Quando monsignor Matteo Maria Zuppi arriva in auto da Bologna alla sala polivalente della parrocchia di Albinea, un quarto d’ora dopo le nove di sera di venerdì 19 maggio, il fatto ecclesiale del giorno è che papa Francesco è andato a benedire una dozzina di appartamenti a Ostia, come fanno (forse meglio dire facevano) i parroci nel tempo pasquale. L’arcivescovo apprende la notizia al tavolo e la commenta con naturalezza, vedendoci l’invito alla “categoria” del clero a passare dalla pastorale dei campanili a quella dei campanelli: lo stile di comunità sarà una delle note dominanti del suo intervento e delle risposte alle domande dei presenti, numerosi, ad un incontro che reca come titolo “La famiglia, culla e profezia dell’amore”.

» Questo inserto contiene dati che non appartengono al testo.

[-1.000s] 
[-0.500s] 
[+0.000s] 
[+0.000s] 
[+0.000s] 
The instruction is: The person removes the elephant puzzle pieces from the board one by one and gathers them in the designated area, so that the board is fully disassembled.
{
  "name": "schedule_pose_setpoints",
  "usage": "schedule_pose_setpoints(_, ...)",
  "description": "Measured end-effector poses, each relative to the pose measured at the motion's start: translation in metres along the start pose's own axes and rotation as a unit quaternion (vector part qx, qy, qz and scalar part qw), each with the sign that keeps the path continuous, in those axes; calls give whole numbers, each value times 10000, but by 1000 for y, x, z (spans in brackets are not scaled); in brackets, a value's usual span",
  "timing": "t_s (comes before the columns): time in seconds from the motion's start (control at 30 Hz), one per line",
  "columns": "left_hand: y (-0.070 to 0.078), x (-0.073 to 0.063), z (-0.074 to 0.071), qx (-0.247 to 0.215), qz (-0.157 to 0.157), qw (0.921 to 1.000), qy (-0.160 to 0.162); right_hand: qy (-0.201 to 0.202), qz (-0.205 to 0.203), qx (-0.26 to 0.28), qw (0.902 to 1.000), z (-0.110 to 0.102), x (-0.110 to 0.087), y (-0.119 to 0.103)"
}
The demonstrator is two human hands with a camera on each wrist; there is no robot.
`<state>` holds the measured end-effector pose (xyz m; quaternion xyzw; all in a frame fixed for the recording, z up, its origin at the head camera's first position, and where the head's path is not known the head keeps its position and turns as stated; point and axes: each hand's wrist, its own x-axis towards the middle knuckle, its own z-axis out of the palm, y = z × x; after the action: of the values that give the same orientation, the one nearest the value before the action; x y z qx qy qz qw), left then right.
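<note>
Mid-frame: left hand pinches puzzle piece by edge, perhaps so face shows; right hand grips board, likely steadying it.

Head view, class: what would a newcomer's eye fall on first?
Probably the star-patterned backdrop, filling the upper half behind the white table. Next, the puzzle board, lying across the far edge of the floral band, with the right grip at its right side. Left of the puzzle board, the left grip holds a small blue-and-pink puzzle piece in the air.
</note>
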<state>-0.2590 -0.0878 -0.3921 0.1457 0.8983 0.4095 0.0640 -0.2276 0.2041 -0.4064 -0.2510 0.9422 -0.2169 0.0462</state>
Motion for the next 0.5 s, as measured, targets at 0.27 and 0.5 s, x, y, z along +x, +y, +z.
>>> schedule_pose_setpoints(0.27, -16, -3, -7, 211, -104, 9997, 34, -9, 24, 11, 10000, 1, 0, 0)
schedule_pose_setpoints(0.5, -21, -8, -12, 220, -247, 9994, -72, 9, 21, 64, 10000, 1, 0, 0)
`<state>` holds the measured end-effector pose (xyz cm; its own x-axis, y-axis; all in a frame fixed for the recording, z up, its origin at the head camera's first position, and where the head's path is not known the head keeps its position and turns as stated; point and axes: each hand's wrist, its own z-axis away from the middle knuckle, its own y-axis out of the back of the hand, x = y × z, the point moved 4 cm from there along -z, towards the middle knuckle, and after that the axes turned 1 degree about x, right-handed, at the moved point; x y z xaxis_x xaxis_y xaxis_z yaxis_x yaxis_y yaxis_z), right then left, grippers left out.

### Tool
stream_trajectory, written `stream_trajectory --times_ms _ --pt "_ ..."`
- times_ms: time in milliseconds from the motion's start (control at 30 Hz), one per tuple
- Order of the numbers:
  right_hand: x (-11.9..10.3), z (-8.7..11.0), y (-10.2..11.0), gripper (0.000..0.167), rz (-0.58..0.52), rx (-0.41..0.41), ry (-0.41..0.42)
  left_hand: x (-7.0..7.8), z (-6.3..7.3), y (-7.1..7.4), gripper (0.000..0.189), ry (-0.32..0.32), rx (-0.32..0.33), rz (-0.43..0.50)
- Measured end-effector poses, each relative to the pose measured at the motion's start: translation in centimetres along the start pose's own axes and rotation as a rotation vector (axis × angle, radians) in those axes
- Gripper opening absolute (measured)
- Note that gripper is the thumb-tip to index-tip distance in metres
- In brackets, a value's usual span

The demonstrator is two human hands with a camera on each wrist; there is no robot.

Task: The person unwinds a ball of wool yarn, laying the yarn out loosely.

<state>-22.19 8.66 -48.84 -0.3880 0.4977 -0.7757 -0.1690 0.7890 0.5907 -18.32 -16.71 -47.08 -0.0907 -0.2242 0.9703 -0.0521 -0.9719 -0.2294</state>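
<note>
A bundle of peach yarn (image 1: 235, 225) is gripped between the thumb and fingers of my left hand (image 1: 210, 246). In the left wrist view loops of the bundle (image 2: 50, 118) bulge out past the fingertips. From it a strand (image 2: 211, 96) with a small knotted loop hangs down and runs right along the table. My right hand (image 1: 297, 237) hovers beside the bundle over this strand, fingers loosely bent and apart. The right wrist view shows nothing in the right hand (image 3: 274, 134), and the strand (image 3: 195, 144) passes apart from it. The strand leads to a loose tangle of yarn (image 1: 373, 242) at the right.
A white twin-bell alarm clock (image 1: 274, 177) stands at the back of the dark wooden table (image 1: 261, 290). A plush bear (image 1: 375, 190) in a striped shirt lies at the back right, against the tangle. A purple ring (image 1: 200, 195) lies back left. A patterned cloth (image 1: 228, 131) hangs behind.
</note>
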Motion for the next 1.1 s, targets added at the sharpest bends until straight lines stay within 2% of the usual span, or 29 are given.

È di fatto la sagra patronale di una giovane unità pastorale che sotto il nome di “Sacra Famiglia” raggruppa le parrocchie di Albinea, Montericco e Borzano e che in questa settimana celebra l’Eucarestia nelle case e festeggia gli anniversari di matrimonio.

Stasera si raccoglie in ascolto del presidente della Conferenza episcopale emiliano-romagnola, che mette piede in diocesi per la prima volta da quando è vescovo: ad accoglierlo ci sono il parroco don Gigi Lodesani e il vicario don Giuseppe Iotti, della Comunità sacerdotale “Familiaris Consortio”, il parroco emerito don Giuseppe Bassissi e il collaboratore don Amedeo Vacondio, e i quattro diaconi Giuseppe Bigi, l’artefice della serata, Carlo Menozzi, Antonio Codeluppi e Giuseppe Piacentini. Quest’ultimo accompagna alla chitarra il canto che apre la chiacchierata: è il Salmo 128, lo stesso che papa Francesco mette all’inizio del primo capitolo della sua Esortazione apostolica postsinodale sulla bellezza dell’amore nella famiglia.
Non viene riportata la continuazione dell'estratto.